Work instructions:
The word "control" may appear in some lines of the data; copy every such line.

Exercise data:
--------------------

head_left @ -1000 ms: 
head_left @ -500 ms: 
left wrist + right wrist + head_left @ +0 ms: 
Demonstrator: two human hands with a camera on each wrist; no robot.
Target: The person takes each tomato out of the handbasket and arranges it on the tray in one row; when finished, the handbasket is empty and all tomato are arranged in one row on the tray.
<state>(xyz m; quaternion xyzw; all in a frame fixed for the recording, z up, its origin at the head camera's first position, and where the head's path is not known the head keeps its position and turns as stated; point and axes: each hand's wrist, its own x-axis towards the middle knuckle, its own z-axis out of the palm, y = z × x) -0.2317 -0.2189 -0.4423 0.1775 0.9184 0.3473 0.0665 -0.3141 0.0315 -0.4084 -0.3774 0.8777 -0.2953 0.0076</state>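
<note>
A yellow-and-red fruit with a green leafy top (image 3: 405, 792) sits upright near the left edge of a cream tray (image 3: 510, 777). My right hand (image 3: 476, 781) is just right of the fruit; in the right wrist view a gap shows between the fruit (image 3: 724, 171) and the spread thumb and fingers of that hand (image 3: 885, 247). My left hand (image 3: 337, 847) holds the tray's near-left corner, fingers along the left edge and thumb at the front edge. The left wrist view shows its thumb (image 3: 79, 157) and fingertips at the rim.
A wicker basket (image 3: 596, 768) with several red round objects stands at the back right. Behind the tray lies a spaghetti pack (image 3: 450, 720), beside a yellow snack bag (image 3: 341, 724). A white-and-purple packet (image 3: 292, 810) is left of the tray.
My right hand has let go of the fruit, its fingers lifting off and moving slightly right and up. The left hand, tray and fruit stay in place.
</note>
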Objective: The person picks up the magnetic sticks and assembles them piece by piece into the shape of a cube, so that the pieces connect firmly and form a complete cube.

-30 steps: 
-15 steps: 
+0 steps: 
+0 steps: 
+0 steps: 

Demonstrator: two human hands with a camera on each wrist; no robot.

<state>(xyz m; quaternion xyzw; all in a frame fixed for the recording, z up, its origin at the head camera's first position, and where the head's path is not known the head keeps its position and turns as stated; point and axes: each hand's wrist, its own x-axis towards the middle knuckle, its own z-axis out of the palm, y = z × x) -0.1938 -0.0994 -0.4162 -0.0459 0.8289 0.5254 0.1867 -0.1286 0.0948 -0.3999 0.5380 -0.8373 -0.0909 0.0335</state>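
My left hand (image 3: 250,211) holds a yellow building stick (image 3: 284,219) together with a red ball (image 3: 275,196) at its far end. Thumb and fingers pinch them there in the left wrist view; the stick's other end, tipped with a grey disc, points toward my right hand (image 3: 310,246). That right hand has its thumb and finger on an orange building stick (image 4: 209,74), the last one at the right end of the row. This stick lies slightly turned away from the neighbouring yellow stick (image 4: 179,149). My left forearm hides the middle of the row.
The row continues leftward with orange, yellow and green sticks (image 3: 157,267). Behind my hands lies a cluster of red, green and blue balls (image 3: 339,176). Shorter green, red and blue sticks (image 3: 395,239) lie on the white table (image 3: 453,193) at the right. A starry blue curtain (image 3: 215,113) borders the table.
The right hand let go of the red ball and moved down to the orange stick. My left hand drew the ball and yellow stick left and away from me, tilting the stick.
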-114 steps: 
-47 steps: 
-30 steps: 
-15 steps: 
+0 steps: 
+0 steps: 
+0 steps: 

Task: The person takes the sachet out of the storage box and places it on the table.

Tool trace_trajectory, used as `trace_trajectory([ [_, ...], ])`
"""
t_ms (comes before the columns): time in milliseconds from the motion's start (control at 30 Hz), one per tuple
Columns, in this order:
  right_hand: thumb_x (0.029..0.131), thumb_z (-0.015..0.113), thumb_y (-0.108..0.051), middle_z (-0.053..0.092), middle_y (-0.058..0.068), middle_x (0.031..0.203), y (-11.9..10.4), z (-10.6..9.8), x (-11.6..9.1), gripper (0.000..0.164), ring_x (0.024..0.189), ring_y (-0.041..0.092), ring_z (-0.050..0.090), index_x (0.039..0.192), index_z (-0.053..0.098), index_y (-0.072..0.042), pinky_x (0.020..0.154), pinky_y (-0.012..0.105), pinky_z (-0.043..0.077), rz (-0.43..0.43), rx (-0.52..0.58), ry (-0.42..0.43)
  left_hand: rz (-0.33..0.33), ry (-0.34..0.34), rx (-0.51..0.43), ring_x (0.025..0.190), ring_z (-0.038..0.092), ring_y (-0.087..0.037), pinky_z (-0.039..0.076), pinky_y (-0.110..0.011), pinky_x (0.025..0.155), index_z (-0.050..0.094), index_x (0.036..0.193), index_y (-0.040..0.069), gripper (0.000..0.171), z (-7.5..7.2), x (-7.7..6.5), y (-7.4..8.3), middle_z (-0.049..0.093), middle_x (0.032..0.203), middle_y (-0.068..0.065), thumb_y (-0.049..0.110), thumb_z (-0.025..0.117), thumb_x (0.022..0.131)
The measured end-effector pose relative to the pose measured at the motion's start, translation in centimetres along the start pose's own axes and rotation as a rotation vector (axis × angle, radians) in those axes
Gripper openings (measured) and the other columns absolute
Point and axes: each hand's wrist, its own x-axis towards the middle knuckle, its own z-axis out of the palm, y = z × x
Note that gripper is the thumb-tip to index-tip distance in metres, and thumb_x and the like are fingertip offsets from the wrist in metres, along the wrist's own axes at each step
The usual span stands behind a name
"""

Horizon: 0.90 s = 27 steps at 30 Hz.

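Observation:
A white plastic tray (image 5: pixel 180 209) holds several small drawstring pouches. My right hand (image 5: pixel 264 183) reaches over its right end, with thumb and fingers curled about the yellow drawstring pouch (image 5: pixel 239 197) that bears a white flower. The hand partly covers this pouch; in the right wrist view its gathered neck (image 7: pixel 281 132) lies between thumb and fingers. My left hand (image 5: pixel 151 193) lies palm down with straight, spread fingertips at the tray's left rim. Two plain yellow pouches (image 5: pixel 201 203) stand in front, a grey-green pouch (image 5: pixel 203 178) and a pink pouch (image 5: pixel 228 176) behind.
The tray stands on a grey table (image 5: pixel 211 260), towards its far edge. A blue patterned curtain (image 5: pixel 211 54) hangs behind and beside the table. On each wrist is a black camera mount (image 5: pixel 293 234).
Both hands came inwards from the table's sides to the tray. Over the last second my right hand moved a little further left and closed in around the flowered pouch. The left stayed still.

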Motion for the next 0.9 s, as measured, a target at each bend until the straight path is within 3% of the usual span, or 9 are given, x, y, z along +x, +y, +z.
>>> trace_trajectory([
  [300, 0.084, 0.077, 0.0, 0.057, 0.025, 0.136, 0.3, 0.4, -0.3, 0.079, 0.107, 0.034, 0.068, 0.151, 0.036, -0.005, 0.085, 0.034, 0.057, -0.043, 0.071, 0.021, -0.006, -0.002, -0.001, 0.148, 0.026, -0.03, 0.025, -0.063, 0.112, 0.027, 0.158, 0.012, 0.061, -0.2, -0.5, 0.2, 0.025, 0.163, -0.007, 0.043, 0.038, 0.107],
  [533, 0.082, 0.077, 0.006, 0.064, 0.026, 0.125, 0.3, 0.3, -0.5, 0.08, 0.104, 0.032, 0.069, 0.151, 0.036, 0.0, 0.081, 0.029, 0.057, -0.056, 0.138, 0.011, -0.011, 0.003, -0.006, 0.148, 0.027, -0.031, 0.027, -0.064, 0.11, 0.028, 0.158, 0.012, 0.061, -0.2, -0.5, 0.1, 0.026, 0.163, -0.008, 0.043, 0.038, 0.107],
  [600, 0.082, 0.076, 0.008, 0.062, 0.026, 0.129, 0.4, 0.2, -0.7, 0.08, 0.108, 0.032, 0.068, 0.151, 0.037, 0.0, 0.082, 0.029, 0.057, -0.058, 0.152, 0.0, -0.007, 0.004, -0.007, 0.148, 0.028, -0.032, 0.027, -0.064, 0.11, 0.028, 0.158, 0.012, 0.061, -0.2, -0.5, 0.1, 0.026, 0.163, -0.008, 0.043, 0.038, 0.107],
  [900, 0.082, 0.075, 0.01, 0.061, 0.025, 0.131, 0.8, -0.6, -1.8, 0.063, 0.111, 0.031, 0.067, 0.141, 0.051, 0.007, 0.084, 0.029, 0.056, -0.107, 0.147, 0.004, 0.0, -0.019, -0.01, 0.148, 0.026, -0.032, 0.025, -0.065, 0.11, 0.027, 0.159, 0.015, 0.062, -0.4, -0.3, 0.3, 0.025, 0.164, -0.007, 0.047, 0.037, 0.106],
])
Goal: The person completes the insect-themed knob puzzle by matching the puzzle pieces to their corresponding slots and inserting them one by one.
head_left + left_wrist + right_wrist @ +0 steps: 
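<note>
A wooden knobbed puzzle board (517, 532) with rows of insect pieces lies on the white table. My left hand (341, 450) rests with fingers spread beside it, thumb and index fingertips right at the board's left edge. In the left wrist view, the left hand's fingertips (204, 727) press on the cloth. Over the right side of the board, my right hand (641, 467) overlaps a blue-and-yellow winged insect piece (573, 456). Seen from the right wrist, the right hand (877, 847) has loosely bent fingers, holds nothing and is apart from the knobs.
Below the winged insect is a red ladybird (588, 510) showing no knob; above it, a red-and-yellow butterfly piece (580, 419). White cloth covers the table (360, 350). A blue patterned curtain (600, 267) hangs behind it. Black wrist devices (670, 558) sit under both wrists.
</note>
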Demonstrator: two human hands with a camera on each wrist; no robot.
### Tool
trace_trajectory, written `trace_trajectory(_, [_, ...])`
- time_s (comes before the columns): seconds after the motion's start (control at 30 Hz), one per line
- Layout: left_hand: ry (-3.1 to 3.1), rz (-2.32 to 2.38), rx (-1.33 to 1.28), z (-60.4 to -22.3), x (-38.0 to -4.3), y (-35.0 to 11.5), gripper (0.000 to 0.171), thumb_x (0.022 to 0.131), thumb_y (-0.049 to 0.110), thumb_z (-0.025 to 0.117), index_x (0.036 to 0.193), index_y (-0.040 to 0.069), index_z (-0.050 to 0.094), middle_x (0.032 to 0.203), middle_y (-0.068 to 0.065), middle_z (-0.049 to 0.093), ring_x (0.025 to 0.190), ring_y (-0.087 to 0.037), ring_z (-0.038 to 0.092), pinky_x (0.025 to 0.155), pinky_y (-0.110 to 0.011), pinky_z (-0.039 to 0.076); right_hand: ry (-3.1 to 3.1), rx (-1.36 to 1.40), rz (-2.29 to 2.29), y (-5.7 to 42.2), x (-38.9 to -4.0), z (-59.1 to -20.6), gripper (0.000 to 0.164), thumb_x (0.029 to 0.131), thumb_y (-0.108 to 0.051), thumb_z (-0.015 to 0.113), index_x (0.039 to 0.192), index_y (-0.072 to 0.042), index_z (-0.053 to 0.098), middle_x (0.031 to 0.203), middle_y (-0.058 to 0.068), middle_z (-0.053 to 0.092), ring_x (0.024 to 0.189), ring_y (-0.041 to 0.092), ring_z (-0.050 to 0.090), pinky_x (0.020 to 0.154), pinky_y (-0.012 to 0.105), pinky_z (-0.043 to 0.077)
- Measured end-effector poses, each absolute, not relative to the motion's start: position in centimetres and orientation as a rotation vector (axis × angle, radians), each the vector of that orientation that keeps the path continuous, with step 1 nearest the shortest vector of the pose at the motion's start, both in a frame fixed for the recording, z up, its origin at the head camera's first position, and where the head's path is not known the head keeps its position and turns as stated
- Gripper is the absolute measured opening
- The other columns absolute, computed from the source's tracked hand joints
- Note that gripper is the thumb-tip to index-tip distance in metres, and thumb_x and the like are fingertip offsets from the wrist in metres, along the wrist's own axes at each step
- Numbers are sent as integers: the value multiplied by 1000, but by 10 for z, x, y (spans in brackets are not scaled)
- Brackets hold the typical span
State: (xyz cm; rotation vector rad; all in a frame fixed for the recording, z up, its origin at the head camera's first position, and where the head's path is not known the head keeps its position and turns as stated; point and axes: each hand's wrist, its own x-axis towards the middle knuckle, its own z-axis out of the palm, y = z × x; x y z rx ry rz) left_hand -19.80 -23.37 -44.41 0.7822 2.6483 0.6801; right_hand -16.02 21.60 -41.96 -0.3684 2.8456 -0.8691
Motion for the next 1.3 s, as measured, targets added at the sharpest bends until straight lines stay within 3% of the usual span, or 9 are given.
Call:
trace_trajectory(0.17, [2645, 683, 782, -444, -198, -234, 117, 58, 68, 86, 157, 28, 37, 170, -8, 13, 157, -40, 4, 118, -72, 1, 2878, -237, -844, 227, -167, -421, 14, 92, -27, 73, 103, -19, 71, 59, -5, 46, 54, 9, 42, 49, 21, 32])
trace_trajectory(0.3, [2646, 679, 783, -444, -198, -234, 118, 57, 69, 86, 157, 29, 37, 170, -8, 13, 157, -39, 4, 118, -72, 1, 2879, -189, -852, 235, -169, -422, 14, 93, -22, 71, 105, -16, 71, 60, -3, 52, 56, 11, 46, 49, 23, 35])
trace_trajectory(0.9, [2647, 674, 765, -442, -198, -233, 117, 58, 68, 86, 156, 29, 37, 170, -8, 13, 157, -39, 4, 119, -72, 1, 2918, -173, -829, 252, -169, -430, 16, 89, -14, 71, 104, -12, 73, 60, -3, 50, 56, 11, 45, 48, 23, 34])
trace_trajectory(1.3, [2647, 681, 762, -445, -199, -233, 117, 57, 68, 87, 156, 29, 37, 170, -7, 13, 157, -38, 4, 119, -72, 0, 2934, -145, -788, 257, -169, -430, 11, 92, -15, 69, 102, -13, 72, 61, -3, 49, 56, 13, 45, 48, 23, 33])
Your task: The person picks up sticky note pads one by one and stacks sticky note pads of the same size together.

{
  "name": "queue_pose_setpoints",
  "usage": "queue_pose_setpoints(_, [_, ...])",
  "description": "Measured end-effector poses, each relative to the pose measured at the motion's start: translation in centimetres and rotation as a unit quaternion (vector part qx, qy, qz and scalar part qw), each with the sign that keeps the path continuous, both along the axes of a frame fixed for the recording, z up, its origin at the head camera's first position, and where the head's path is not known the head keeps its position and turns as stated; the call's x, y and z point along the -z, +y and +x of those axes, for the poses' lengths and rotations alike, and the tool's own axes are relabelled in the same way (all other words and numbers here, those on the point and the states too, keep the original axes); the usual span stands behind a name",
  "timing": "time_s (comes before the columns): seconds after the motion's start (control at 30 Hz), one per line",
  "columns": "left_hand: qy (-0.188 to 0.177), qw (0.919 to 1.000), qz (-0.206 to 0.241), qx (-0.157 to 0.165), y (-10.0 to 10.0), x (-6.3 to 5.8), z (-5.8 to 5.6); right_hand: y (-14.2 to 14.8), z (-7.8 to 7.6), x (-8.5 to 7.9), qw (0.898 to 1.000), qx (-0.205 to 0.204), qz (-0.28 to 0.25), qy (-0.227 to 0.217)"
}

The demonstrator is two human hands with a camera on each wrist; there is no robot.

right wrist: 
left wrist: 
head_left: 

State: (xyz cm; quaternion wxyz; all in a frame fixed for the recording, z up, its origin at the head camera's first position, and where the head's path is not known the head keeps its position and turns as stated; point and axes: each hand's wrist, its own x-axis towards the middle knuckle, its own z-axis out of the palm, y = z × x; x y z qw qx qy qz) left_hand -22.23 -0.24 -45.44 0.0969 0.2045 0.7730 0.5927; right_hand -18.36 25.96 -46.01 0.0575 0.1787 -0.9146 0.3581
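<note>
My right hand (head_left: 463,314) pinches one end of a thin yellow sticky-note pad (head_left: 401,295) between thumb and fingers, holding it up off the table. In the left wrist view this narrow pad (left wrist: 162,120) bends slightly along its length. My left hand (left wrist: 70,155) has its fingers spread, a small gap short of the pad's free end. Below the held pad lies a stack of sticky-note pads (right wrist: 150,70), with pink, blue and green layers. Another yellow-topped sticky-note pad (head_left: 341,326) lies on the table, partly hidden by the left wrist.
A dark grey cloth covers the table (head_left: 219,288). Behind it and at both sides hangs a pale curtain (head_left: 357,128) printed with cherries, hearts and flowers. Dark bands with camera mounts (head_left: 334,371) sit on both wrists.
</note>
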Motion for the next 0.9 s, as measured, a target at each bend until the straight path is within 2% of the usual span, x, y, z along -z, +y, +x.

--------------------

Solution:
t_ms (comes before the columns): time in milliseconds from the motion's start (control at 30 Hz), one per tuple
- time_s (comes before the columns): seconds after the motion's start (control at 30 Hz), one per line
  "timing": "time_s (comes before the columns): seconds after the motion's start (control at 30 Hz), one per line",

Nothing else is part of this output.